Create and implement deep learning apps that are platform-neutral and incorporate ISA-specific optimization in addition to automatic instruction set architecture (ISA) recognition.
Network Enhancement
- Find performance snags with Intel VTune Profiler.
- Utilize hardware- and convolutional parameter-based autonomous memory format selection and propagation.
- Combine primitives with operations that are performed on the outcome of the primitive, for as Conv+ReLU.
- Using Intel Neural Compressor, quantize primitives from FP32 to FP16, bf16, or int8.
Efficient Use of Essential Building Elements
- Convolution
- Multiplication of matrices
- Combining
- Normalization of batches
- Functions of activation
- Cells of the recurrent neural network (RNN)
- Cells with long short-term memory (LSTM)
Model of Abstract Programming
Primitive: Any low-level process, such convolution, data format reordering, and memory, from which more sophisticated operations are built.

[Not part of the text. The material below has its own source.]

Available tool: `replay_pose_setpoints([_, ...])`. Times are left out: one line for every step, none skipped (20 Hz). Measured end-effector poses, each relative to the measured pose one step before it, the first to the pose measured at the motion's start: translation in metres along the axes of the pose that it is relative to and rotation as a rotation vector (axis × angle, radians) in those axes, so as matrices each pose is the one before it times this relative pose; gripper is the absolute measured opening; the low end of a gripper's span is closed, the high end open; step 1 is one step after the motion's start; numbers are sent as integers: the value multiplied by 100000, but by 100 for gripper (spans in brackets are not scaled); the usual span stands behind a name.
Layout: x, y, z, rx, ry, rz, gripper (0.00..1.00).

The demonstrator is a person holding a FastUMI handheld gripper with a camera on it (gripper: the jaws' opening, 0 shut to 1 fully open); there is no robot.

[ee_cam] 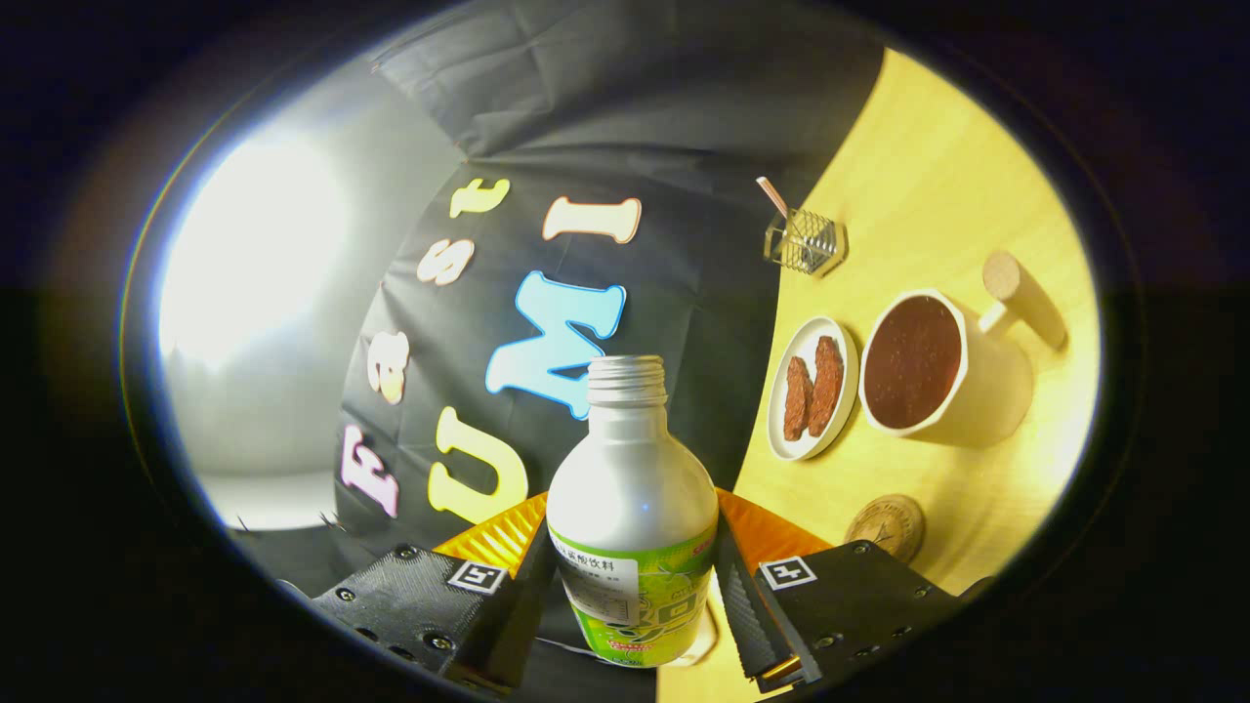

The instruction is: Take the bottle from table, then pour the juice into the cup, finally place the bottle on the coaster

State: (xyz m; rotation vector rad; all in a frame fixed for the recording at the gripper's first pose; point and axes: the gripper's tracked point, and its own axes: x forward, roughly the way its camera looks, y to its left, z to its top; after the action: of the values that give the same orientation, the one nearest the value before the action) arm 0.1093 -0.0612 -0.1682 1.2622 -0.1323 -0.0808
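My gripper (633,576) is shut on a silvery bottle (632,508) with a green label and an uncapped threaded neck; both fingers press on its sides. The whole view is rolled, so the wooden table (937,195) stands steeply beside the bottle. On it, beyond the fingers, sits a white cup (937,366) with a wooden handle, holding dark red liquid. A round wooden coaster (887,527) lies close to one finger, nearer than the cup.
A small white plate (812,389) with two brown pieces sits between the cup and the table's edge. Farther along the edge stands a wire holder (806,241) with a straw. The black booth wall hangs behind, with a bright light off to one side.
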Motion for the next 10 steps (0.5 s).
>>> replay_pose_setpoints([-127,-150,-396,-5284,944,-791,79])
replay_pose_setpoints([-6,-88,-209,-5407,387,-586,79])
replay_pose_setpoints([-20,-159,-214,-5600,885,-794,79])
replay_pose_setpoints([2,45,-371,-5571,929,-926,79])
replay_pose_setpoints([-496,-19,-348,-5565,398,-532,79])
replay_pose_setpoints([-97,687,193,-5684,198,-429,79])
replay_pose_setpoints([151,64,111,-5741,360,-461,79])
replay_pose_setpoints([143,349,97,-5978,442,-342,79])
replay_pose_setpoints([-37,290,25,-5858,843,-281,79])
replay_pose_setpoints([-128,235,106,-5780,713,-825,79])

Memory: Manages memory allotted to a certain engine, data type, tensor dimension, and memory format.
Engine: A CPU or GPU is an example of a hardware processing unit.
Stream: An engine’s queue of simple operations
Memory objects: Manage the data type, memory format, tensor dimensions, and memory allotted to a particular engine.
oneDNN Pytorch
Using a single DNN graph, accelerate inference on x86-64 machines
PyTorch 2.0 and later versions provide the oneDNN Graph, which can speed up inference on x86-64 CPUs using float32 and bfloat16 datatypes.

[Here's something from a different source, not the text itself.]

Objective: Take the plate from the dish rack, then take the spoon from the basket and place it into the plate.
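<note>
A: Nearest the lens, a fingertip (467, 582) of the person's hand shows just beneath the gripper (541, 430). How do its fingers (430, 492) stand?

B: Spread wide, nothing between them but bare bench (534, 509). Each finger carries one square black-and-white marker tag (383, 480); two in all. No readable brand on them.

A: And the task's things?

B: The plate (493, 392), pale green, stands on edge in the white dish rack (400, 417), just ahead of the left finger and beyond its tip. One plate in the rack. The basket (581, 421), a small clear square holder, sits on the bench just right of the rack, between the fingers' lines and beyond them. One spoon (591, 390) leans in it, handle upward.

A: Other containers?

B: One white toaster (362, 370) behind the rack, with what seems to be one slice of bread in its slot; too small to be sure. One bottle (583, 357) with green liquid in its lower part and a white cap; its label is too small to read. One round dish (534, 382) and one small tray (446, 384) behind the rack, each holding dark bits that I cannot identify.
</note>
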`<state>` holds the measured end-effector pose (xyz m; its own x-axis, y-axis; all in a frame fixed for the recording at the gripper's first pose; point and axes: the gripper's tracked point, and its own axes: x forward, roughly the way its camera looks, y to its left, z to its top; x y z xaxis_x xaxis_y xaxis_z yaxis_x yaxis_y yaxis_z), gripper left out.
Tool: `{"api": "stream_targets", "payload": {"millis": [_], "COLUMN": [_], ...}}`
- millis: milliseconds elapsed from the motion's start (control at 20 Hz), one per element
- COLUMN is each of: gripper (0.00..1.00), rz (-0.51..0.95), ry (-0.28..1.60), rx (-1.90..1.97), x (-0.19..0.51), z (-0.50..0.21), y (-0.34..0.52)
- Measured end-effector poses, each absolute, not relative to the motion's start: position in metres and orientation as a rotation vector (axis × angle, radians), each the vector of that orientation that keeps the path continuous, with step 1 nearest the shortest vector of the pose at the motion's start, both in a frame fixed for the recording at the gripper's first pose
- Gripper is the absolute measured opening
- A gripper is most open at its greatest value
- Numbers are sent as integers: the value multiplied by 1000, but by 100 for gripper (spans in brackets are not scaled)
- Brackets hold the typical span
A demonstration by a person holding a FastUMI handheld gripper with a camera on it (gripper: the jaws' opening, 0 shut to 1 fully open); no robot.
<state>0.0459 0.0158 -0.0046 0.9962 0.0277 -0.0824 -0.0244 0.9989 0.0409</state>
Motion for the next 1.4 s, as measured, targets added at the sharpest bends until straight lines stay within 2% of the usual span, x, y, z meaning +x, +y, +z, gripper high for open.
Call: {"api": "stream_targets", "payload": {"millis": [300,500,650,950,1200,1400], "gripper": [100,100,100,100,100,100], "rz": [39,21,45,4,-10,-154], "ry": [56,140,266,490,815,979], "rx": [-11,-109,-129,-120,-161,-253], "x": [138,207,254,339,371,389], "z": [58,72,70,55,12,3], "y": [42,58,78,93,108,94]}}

Transformer Model Inference Optimization for Intel Processors
Utilizing combined TensorFlow and optimized oneDNN operations minimizes memory use and inference delay.
Updates
Intel’s 2024 Tools Are Now Available through UXL Foundation
OneDNN’s 2024.1 version brings new capabilities to enhance development productivity, optimize performance on Intel Xeon processors, and streamline storage efficiency.
oneDNN 3.4 Introduces CPU and GPU Performance Enhancements
Enhancements in performance are directed towards forthcoming and new device support. This includes better MATMUL performance on Intel CPUs and GPUs for big language models and transformer-style models.
Setting up
The oneDNN software’s binary distribution can be installed in the following ways:
- Included in the Base Toolkit for Intel oneAPI
- From the Anaconda
- In a standalone form
If you are unable to get the necessary configuration, you can create a oneDNN library directly from the source. This library is designed to improve the speed of deep learning frameworks like PyTorch and TensorFlow and is optimized for usage with Intel architecture CPUs and Intel Processor Graphics. For further information about CPU and GPU runtimes, see the build options and system requirements page.
Example Code
They illustrate the fundamentals of the oneDNN programming model in this C++ code sample:
- Generating oneDNN primitives and memory objects.
- Directing the primitives.
- Example C++ Code
Making a getting_started_tutorial() method that includes all the steps required to develop a oneDNN programming model is the initial step. The main() function then calls this function in turn.